= TASK DETAILS =
Transcribe every entry word for word, leaving out all images.
++++++++++++++++++++
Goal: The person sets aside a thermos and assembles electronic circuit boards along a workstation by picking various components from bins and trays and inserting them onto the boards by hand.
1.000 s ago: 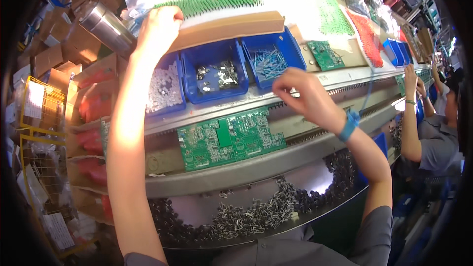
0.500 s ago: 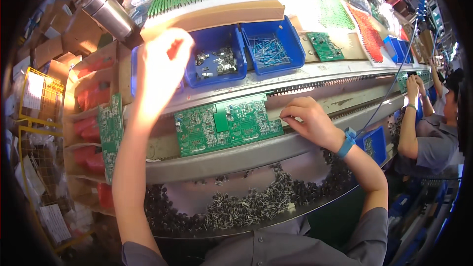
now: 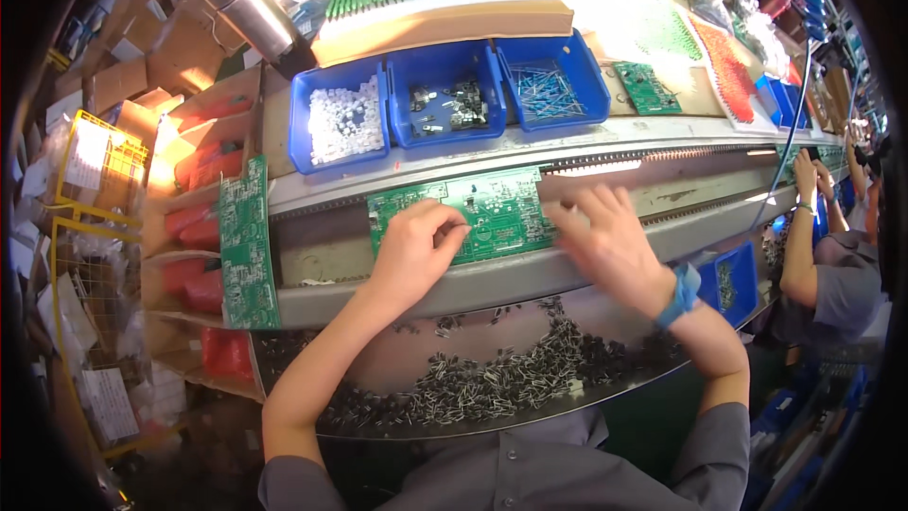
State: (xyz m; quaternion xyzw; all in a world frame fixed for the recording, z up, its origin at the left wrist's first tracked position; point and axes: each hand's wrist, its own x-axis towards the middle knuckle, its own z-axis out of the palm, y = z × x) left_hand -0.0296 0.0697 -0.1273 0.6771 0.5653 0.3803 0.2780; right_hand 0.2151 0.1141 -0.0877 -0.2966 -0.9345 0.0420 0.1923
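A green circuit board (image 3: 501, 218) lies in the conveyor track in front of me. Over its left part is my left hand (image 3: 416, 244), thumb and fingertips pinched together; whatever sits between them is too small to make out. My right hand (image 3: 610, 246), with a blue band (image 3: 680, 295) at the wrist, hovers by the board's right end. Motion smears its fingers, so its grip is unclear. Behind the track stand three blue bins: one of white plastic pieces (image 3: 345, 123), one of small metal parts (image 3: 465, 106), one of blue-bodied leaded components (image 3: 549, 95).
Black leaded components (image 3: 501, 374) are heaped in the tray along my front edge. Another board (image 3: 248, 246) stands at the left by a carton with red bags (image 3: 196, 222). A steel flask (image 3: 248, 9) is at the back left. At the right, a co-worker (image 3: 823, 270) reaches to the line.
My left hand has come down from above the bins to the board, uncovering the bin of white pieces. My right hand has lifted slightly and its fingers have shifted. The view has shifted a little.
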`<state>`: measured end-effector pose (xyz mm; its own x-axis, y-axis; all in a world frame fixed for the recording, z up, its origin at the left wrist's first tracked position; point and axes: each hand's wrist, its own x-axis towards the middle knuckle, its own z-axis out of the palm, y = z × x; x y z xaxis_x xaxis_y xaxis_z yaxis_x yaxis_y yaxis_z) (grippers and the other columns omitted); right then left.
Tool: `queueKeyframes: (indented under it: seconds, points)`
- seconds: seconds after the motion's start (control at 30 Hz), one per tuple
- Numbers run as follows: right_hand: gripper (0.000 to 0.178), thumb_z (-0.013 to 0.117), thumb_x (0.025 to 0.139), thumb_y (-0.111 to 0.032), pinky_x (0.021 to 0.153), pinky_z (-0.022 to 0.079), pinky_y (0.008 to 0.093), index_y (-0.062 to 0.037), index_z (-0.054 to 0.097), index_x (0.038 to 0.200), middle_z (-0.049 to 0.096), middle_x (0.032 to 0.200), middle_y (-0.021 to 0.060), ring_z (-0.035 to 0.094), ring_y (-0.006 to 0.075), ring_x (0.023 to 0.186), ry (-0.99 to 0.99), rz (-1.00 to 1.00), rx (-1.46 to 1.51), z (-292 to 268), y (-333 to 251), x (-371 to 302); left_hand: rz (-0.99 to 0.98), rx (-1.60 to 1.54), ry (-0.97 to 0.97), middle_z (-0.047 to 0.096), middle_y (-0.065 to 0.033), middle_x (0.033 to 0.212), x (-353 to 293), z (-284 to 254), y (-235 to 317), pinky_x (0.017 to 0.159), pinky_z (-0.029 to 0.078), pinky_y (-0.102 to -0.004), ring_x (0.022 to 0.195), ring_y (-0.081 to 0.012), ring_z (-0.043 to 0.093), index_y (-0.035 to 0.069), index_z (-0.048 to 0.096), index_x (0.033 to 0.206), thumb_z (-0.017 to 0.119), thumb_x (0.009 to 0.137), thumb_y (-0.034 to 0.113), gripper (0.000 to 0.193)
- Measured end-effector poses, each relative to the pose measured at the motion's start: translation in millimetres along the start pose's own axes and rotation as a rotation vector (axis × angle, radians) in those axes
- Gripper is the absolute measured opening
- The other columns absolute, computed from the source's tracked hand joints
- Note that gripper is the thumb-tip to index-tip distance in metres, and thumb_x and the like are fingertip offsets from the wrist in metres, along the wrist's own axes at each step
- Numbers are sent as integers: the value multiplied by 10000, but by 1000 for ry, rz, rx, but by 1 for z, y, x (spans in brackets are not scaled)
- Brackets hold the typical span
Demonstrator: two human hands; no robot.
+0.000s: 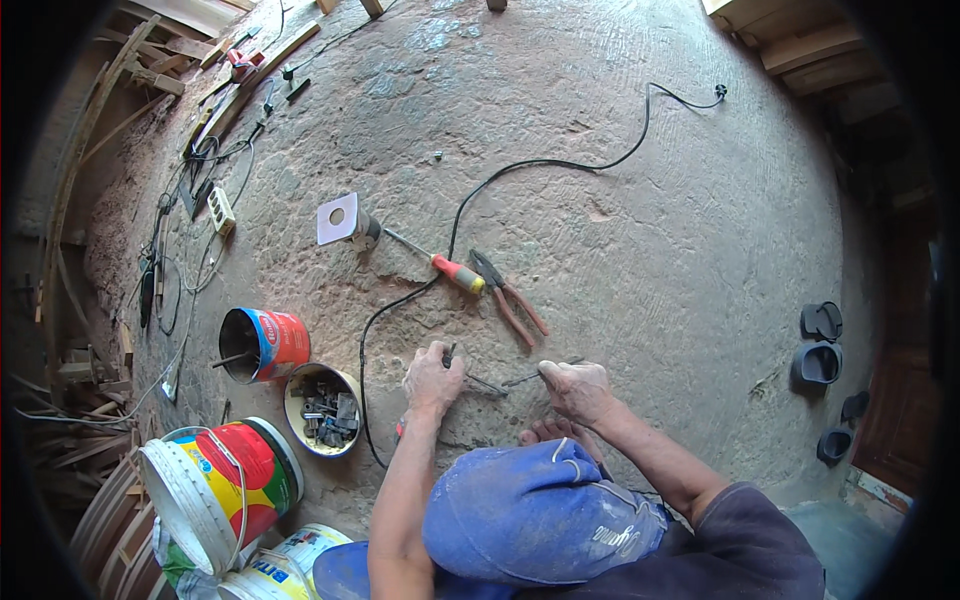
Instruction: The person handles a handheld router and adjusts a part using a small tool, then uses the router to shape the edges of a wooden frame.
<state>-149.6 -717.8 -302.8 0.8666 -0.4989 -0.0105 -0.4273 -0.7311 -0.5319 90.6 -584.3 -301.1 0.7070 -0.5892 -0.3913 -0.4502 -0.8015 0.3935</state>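
Although the floor at far left holds only a white power strip (221, 211) among cables and a tipped white bucket (222, 480) with a coloured label, the signs of work gather further right. Past a red-and-blue can (285, 340) lying on its side comes a round tin (293, 425), full of loose metal bits (330, 415). Judging by these loose parts and the tools laid out, the work seems under way rather than complete; no finished piece can be made out, and how much is left cannot be told. Next, beside a black cable (540, 162) that curves up the floor, the left hand (432, 380) is curled nearly closed, apparently gripping a dark slim piece (487, 385) that points rightward. Ahead of the hands, a screwdriver (458, 273) with a red and yellow handle lies across the cable, and just right of it lie pliers (495, 281), their handles apart; neither tool is held. Further right, the right hand (578, 388) has thumb and fingers pinched together on a thin dark rod (522, 379) aimed left, its end close to the other piece, low over the floor between the hands; whether the two touch is unclear. At far right are dark sandals (822, 322).
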Motion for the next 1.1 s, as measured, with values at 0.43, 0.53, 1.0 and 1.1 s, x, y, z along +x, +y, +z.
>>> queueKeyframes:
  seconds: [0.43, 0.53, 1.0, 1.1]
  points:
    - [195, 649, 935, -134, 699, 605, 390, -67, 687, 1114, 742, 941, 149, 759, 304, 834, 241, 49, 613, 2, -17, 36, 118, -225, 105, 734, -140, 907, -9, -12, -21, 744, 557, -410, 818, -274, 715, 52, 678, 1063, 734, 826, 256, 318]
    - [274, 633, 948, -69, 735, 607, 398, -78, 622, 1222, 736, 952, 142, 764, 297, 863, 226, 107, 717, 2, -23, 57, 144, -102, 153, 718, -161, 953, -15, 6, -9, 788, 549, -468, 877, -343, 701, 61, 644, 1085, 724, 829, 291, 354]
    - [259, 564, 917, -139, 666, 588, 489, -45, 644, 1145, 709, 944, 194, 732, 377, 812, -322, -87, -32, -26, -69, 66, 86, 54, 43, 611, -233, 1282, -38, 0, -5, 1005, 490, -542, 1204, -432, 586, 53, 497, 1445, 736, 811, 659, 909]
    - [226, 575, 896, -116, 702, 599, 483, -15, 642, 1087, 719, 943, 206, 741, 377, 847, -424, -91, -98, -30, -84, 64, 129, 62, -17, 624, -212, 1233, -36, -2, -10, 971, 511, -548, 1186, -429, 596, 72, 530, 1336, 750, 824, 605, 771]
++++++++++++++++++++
= RESULT OF THE EXERCISE =
Goal: The person sets aside a thermos and assembles electronic circuit boards along a workstation by picking various components from bins and trays and inserting them onto the boards by hand.
1.000 s ago: 
0.500 s ago: 
now: 
State: (xyz m; quaternion xyzw; all in a world frame fixed for the recording, z up, its origin at the left wrist's first tracked position; point and axes: each hand's wrist, its own x-axis towards the middle knuckle, its own z-axis out of the palm, y = z × x) left_hand -0.0296 0.0697 -0.1273 0.6771 0.5653 0.3803 0.2780; right_hand 0.2151 0.1141 -0.0877 -0.2966 -0.9345 0.0420 0.1923
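A green circuit board (image 3: 501, 218) lies in the conveyor track in front of me. Over its left part is my left hand (image 3: 416, 244), thumb and fingertips pinched together; whatever sits between them is too small to make out. My right hand (image 3: 610, 246), with a blue band (image 3: 680, 295) at the wrist, hovers by the board's right end. Motion smears its fingers, so its grip is unclear. Behind the track stand three blue bins: one of white plastic pieces (image 3: 345, 123), one of small metal parts (image 3: 465, 106), one of blue-bodied leaded components (image 3: 549, 95).
Black leaded components (image 3: 501, 374) are heaped in the tray along my front edge. Another board (image 3: 248, 246) stands at the left by a carton with red bags (image 3: 196, 222). A steel flask (image 3: 248, 9) is at the back left. At the right, a co-worker (image 3: 823, 270) reaches to the line.
My left hand has come down from above the bins to the board, uncovering the bin of white pieces. My right hand has lifted slightly and its fingers have shifted. The view has shifted a little.
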`<state>`: measured end-effector pose (xyz mm; its own x-axis, y-axis; all in a world frame fixed for the recording, z up, its origin at the left wrist's first tracked position; point and axes: each hand's wrist, its own x-axis towards the middle knuckle, its own z-axis out of the palm, y = z × x; x y z xaxis_x xaxis_y xaxis_z yaxis_x yaxis_y yaxis_z) (grippers and the other columns omitted); right then left.
Tool: `queueKeyframes: (indented under it: seconds, points)`
- seconds: seconds after the motion's start (control at 30 Hz), one per tuple
- Numbers run as follows: right_hand: gripper (0.000 to 0.178), thumb_z (-0.013 to 0.117), thumb_x (0.025 to 0.139), thumb_y (-0.111 to 0.032), pinky_x (0.021 to 0.153), pinky_z (-0.022 to 0.079), pinky_y (0.008 to 0.093), index_y (-0.062 to 0.037), index_z (-0.054 to 0.097), index_x (0.038 to 0.200), middle_z (-0.049 to 0.096), middle_x (0.032 to 0.200), middle_y (-0.021 to 0.060), ring_z (-0.035 to 0.094), ring_y (-0.006 to 0.075), ring_x (0.023 to 0.186), ry (-0.99 to 0.99), rz (-1.00 to 1.00), rx (-1.46 to 1.51), z (-292 to 268), y (-333 to 251), x (-371 to 302); left_hand: rz (-0.99 to 0.98), rx (-1.60 to 1.54), ry (-0.97 to 0.97), middle_z (-0.047 to 0.096), middle_y (-0.065 to 0.033), middle_x (0.033 to 0.212), x (-353 to 293), z (-284 to 254), y (-235 to 317), pinky_x (0.017 to 0.159), pinky_z (-0.029 to 0.078), pinky_y (-0.102 to -0.004), ring_x (0.022 to 0.195), ring_y (-0.081 to 0.012), ring_z (-0.043 to 0.093), index_y (-0.035 to 0.069), index_z (-0.048 to 0.096), index_x (0.033 to 0.206), thumb_z (-0.017 to 0.119), thumb_x (0.009 to 0.137), thumb_y (-0.034 to 0.113), gripper (0.000 to 0.193)
- Measured end-effector poses, each relative to the pose measured at the motion's start: translation in millimetres along the start pose's own axes and rotation as a rotation vector (axis × angle, radians) in those axes
- Gripper is the absolute measured opening
- The other columns absolute, computed from the source's tracked hand joints
- Note that gripper is the thumb-tip to index-tip distance in metres, and thumb_x and the like are fingertip offsets from the wrist in metres, along the wrist's own axes at each step
- Numbers are sent as integers: the value multiplied by 10000, but by 1000 for ry, rz, rx, but by 1 for z, y, x (spans in brackets are not scaled)
- Brackets hold the typical span
Demonstrator: two human hands; no robot.
+0.000s: 
Instruction: The person handles a handheld router and adjusts a part using a small tool, then uses the router to shape the edges of a wooden frame.
<state>-149.6 -717.8 -302.8 0.8666 -0.4989 -0.0105 -0.4273 -0.7311 -0.5319 90.6 -584.3 -301.1 0.7070 -0.5892 -0.3913 -0.4502 -0.8015 0.3935</state>
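Although the floor at far left holds only a white power strip (221, 211) among cables and a tipped white bucket (222, 480) with a coloured label, the signs of work gather further right. Past a red-and-blue can (285, 340) lying on its side comes a round tin (293, 425), full of loose metal bits (330, 415). Judging by these loose parts and the tools laid out, the work seems under way rather than complete; no finished piece can be made out, and how much is left cannot be told. Next, beside a black cable (540, 162) that curves up the floor, the left hand (432, 380) is curled nearly closed, apparently gripping a dark slim piece (487, 385) that points rightward. Ahead of the hands, a screwdriver (458, 273) with a red and yellow handle lies across the cable, and just right of it lie pliers (495, 281), their handles apart; neither tool is held. Further right, the right hand (578, 388) has thumb and fingers pinched together on a thin dark rod (522, 379) aimed left, its end close to the other piece, low over the floor between the hands; whether the two touch is unclear. At far right are dark sandals (822, 322).
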Motion for the next 1.1 s, as measured, with values at 0.43, 0.53, 1.0 and 1.1 s, x, y, z along +x, +y, +z.
>>> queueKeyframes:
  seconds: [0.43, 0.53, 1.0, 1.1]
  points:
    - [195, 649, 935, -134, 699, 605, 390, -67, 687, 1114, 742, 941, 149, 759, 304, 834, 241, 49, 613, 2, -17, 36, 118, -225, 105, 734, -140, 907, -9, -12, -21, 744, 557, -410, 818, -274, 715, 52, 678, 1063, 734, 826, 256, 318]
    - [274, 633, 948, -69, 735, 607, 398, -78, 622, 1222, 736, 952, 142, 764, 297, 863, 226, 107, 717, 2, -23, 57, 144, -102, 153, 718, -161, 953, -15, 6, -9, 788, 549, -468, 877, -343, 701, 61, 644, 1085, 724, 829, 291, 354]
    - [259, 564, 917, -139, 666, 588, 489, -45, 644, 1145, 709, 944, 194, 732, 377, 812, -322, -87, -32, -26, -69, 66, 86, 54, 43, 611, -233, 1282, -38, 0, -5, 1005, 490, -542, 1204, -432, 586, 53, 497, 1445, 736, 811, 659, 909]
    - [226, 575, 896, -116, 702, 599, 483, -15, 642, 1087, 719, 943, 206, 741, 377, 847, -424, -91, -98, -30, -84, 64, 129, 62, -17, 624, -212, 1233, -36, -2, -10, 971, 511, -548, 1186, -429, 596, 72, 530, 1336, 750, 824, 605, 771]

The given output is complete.